Bajo la luna de Arjona: una historia de brujas y amor

En los tiempos del “ayer”, cuando los mayores eran llamados con respeto los señores del tiempo viejo, corría de boca en boca una historia inquietante en el corazón de Arjona, Bolívar, ese pueblo cálido y lleno de secretos como tantos otros de la costa Atlántica.

Decían que en esas tierras de palma, canto de grillos y noches de luna ardiente, vivían dos hermanos. El menor de ellos, impulsivo y romántico, se había enamorado de la hija de una mujer a la que todos en el pueblo señalaban en voz baja: “bruja”, murmuraban con miedo y asombro. La madre de la joven, al enterarse del romance, se opuso rotundamente. Nadie sabía si por celos, por orgullo o por algo más oscuro.

Los hermanos trabajaban la finca del abuelo —a quien todos llamaban con cariño Papá-Abuelo—, un hombre sabio y conocedor de los secretos antiguos: tenía oraciones para el mal de ojo, para espantar gusanos de las cosechas, para curar brazos torcidos… y también, para cazar brujas.

Una noche, mientras la brisa mecía las palmas y el silencio se adueñaba del campo, los muchachos dormían en hamacas colgadas dentro de una humilde casa de palma. El reloj marcaba la medianoche cuando un extraño sonido los despertó: aleteos secos, como de aves pesadas cruzando el cielo.

—¡Vienen! —susurró el mayor con voz temblorosa.

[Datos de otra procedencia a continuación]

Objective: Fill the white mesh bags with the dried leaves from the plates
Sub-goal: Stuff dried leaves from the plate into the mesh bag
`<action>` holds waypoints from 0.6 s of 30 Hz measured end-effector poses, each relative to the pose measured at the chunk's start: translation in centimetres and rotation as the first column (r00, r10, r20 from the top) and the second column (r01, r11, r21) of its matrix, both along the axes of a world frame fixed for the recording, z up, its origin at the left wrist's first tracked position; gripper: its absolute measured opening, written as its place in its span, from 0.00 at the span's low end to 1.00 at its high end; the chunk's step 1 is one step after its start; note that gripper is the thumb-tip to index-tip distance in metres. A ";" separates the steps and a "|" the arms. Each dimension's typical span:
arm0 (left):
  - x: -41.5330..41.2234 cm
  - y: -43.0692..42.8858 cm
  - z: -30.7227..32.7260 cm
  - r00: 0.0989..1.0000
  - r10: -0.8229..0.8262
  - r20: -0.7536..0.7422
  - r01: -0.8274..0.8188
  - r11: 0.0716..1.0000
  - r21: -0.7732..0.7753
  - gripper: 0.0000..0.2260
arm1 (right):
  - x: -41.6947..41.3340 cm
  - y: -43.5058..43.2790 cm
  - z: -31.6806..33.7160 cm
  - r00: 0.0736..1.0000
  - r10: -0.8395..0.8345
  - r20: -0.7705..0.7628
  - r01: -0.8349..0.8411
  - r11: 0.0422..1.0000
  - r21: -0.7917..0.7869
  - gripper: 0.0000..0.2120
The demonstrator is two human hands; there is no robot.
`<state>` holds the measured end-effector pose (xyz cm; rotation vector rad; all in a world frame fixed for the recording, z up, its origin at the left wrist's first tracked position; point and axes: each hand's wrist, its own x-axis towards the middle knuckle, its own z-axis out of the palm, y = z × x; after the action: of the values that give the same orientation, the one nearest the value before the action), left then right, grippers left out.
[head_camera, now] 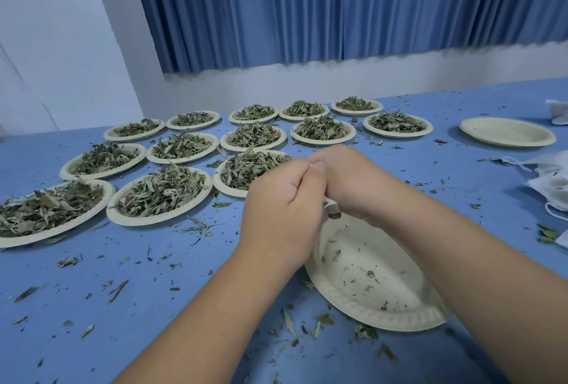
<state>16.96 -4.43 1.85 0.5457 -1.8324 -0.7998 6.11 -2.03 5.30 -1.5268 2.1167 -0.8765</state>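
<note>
My left hand [281,202] and my right hand [347,178] meet at the middle of the table, fingers curled. Between them they hold a white mesh bag [331,208]; only a small corner and a bit at the thumbs show, the rest is hidden. Under the hands lies a nearly emptied paper plate [372,279] with a few leaf crumbs. Several paper plates heaped with dried leaves [159,191] stand in rows to the left and behind.
An empty plate [507,131] sits at the far right. White mesh bags [550,187] lie at the right edge. Loose leaf bits [116,288] are scattered over the blue table [153,337]. Blue curtains and a white wall stand behind.
</note>
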 end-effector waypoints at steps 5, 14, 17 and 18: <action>0.3 0.0 0.4 1.000 0.029 -0.007 -0.029 0.999 -0.014 0.17 | -0.8 1.0 -0.8 0.899 0.124 0.420 -0.062 0.985 -0.159 0.08; 0.3 -0.1 0.4 0.999 -0.002 0.041 0.003 1.000 -0.020 0.17 | -0.7 1.0 -1.6 0.896 0.061 0.441 0.024 0.983 -0.185 0.14; 0.3 -0.2 0.3 0.997 0.021 0.075 -0.015 0.997 -0.082 0.17 | -0.1 0.4 -1.7 0.950 -0.025 0.311 0.073 0.987 -0.142 0.16; 0.4 -0.3 0.3 0.998 0.013 0.062 -0.009 0.997 -0.072 0.17 | 0.0 0.2 -1.7 0.962 -0.036 0.270 0.076 0.987 -0.139 0.15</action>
<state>17.33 -4.73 2.11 0.5394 -1.9067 -0.7136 6.15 -1.79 3.58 -1.3346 1.9443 -1.2114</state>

Las brujas se posaron en el techo, justo sobre sus cabezas. Entre risas burlonas y susurros incomprensibles, comenzaron su ataque. Al menor, el enamorado, le cayeron puñados de tierra dentro de la hamaca, como si una mano invisible cavara en un cementerio y vaciara su carga sobre él.

Esto se repitió varias noches. Siempre en luna llena. Siempre a la misma hora. Siempre con la misma malicia.

Desesperados, contaron lo sucedido a Papá-Abuelo, quien los escuchó con calma mientras fumaba su tabaco y miraba al cielo como buscando respuestas en las estrellas. Luego se levantó, fue al cuarto donde guardaba sus cosas y sacó una vieja soga hecha con cerda de caballo. Según decía la tradición, ese era el único material capaz de atrapar a las brujas.

—Esta noche no dormirán solos —dijo con firmeza.

Y así fue. Cuando regresaron los aleteos y las burlas, Papá-Abuelo recitó en voz baja unas oraciones antiguas mientras lanzaba la soga al techo con fuerza y precisión. Un grito desgarrador rompió la noche. Luego otro. Y otro. Había atrapado a las brujas.

Las figuras cayeron al suelo, retorciéndose y rogando piedad. Tenían forma humana, pero sus ojos brillaban con un resplandor inhumano. Prometieron, entre sollozos, no volver a acercarse al joven. Juraron dejar en paz a quien solo había cometido el pecado de amar.

Desde esa noche, nunca más se escucharon aleteos sobre la casa. Y aunque el muchacho jamás volvió a ver a la hija de la bruja, dicen que aún la sueña en noches de luna llena.